Morris sözlerine şöyle devam etti: “Yaşanan trajik olaylar ve devam eden karmaşa karşısında, Türkiye hükümeti, demokrasinin korunduğunu garanti altına almalıdır. İfade özgürlüğü, şu an hiç olmadığı kadar önemlidir.” Morris hükümetin, darbe girişimi sonrasında medyanın ve daha geniş anlamda sivil toplum kuruluşlarının özgürce ve eleştirel yayınlar yapabilmesini garanti altına alması gerektiğini söyledi ve devletin siyasi tutuklamalardan kaçınmasının önemini vurguladı.
Açıklamada sözlerine yer verilen Guardian Vakfı Yönetim Kurulu Başkanı Ben Hicks, “Hükümetin, darbeyi aykırı ve muhalif sesleri bastırmak için kullandığı yönünde endişeler taşıyoruz. Bağımsız gazetecilerin ve muhaliflerin tutuklanacağına dair söylentiler ifade özgürlüğü konusunda endişelerin doğmasına neden olmaktadır. Hükümet, kamuoyuna bu söylentilerin yanlış olduğu konusunda güvence vermeli; mevcut durum üzerine geniş katılımlı kamuoyu tartışmalarının aktif bir şekilde yürütülmesini desteklemelidir” dedi.

Darbe girişimi

Türkiye’de yaşanan gelişmelerin ele alındığı metinde, Cuma gecesi yaşanan darbe girişimi de özetlendi.

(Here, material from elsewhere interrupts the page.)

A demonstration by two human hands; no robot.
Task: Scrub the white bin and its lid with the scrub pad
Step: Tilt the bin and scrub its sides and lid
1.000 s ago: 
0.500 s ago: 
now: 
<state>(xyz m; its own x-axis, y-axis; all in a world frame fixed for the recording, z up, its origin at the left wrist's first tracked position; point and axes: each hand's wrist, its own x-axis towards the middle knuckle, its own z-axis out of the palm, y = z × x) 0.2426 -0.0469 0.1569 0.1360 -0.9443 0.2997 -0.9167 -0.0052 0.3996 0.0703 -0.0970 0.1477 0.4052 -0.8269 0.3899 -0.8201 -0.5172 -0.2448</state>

“15 Temmuz gecesi Türk Ordusu’nun mensupları hükümeti devirmek için bir darbe girişiminde bulundu. Darbeciler, başlıca siyasi partilerin darbe girişimini kınaması ve Cumhurbaşkanı Erdoğan’ın halka sokaklarda darbeye direnmeleri çağrısında bulunması sonrasında yenildi.

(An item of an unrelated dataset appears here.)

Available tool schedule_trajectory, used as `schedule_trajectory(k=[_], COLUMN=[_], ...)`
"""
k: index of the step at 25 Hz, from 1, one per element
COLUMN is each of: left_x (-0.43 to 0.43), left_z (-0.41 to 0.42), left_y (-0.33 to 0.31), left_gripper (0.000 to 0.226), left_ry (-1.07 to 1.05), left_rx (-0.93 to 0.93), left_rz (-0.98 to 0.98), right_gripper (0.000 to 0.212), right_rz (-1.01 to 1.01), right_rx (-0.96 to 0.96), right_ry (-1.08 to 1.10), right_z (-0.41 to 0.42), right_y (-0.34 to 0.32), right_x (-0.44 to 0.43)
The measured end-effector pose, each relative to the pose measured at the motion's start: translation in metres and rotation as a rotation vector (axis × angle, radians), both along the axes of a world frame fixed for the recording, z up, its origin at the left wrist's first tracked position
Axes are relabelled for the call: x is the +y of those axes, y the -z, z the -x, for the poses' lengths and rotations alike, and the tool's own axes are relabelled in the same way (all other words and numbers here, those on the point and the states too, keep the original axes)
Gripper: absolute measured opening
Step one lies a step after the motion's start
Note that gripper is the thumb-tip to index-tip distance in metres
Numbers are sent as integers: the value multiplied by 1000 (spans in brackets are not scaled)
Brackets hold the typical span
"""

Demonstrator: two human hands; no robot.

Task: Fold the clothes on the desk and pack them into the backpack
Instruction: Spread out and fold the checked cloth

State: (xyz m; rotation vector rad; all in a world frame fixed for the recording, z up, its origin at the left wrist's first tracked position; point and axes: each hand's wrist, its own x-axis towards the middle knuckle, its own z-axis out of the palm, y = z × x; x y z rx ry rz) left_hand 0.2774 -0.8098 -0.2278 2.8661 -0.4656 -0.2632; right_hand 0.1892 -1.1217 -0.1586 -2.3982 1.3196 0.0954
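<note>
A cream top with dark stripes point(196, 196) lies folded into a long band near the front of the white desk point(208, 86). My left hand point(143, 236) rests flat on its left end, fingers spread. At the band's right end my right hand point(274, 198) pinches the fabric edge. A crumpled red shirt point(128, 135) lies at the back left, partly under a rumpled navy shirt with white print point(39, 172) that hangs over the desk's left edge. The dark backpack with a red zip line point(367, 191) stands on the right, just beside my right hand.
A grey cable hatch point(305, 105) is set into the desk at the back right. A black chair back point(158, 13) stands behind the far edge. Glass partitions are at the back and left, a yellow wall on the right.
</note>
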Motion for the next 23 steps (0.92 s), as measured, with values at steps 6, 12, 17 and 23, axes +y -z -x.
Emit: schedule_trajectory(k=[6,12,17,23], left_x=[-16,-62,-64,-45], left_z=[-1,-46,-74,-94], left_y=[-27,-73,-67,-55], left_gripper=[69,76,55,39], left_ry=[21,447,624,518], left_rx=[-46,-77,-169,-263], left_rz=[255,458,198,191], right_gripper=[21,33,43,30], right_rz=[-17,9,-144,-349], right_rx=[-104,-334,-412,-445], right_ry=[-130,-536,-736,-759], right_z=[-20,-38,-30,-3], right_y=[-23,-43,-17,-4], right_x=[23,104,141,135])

“Cumhurbaşkanı Erdoğan, ABD’de yaşayan Müslüman bir din adamı olan Fethullah Gülen’i darbe girişimini tertiplemekle suçladı. 2013 yılında patlak veren ve Cumhurbaşkanı Erdoğan'a yakın milletvekillerinin istifasıyla sonuçlanan yolsuzluk skandalından bu yana Erdoğan, Gülen’in ülkede polis, yargı ve medyada da mensupları bulunan bir paralel devlet yarattığını öne sürmekteydi. Uzun süredir, hükümeti eleştirenlere Gülen haraketiyle ilişkili olduklarına dair suçlamalar yöneltilmekteydi.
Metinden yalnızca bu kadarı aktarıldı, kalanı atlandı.